I would like to extract all date information from a given document. Essentially, I guess this can be done with a lot of regexes:

  • 2019-02-20
  • 20.02.2019 ("German format")
  • 02/2019 ("February 2019")
  • "tomorrow" (datetime.timedelta(days=1))
  • "yesterday" (datetime.timedelta(days=-1))

Is there a Python package / library which offers this already or do i have to write all of those regexes/logic myself?

I'm interested in Information Extraction from German and English texts. Mainly German, though.

Constraints

I don't have the complete dataset by now, but I have some idea about it:

  • 10 years of interesting dates which could be in the dataset
  • I guess the interesting date types are: (1) 28.02.2019, (2) relative ones like "3 days ago" (3) 28/02/2019, (4) 02/28/2019 (5) 2019-02-28 (6) 2019/02/28 (7) 2019/28/02 (8) 28.2.2019 (9) 28.2 (10) ... -- all of which could have spaces in various places
  • I have millions of documents. Every document has around 20 sentences, I guess.
  • Most of the data is in German
Martin Thoma
  • 18,630
  • 31
  • 92
  • 167
  • I had looked into this about 6 months ago and could not find anything that works out of the box for both English and German. What seemed promising was using some [fuzzy matching](https://github.com/seatgeek/fuzzywuzzy), given you can make some half-descent assumptions about the possible formats, as in your examples. The same would go for a regex solution, I suppose. You could combine the approaches even. – n1k31t4 Feb 20 '19 at 09:54
  • fuzzywuzzy up to my knowledge is a bad match, as it essentially uses the Levensthein distance. For dates I need regexes ... Although I could list all reasonable dates (10 years = 3653 elements) and all formats I'm interested in (maybe 10), doing fuzzy matching for roughly 36'530 elements over millions of documents is not feasible. – Martin Thoma Feb 20 '19 at 13:36
  • I agree it isn't optimal, but using heuristic parameters could work fairly well (it did for me). You could brute force it as you suggest - you hadn't mentioned millions of documents. Being more specific; it is really the number of tokens which is important (how big is a document?). Perhaps you could update your question to include those additional computation considerations/constraints. – n1k31t4 Feb 20 '19 at 14:13

2 Answers2

8

Stanford CoreNLP has a very good implementation of NER for date/time.

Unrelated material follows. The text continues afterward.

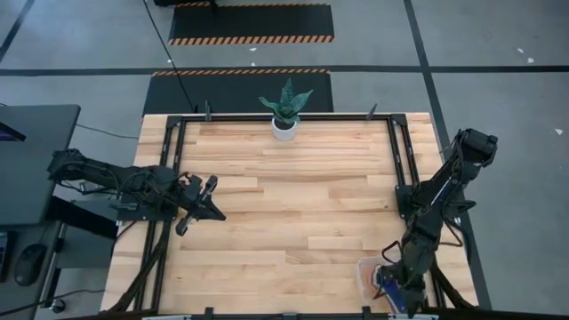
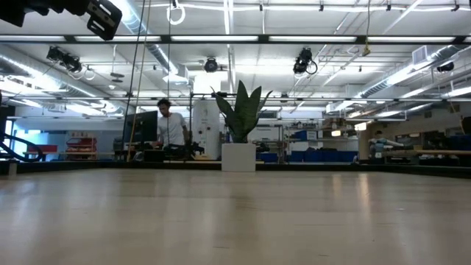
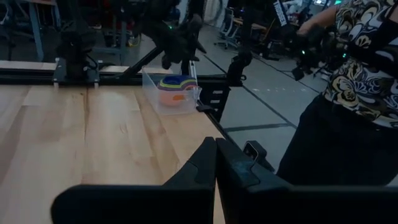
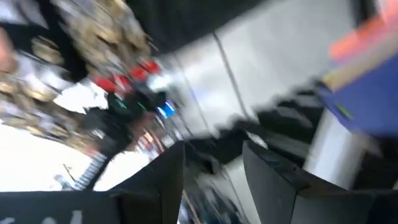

https://nlp.stanford.edu/software/sutime.html (demo: http://nlp.stanford.edu:8080/sutime/process)

enter image description here

Though this is written in Java, there are quite a few Python wrappers for this library (Such as : https://github.com/FraBle/python-sutime). List of such libraries : https://stanfordnlp.github.io/CoreNLP/other-languages.html

Shamit Verma
  • 2,239
  • 1
  • 8
  • 14
  • At least the web interface only offers English. – Martin Thoma Feb 20 '19 at 07:21
  • These Languages are built-in : https://github.com/stanfordnlp/CoreNLP/tree/master/src/edu/stanford/nlp/time/rules . You can look for German rules (if someone has created it) OR estimate work required for writing these based on number of rules in other language files. – Shamit Verma Feb 20 '19 at 08:32
2

Spacy (https://spacy.io) comes with both English and German language model.

According to the documentation, it's NER works for both absolute as well as the relative date. https://spacy.io/usage/linguistic-features#section-named-entities

Louis T
  • 1,148
  • 8
  • 22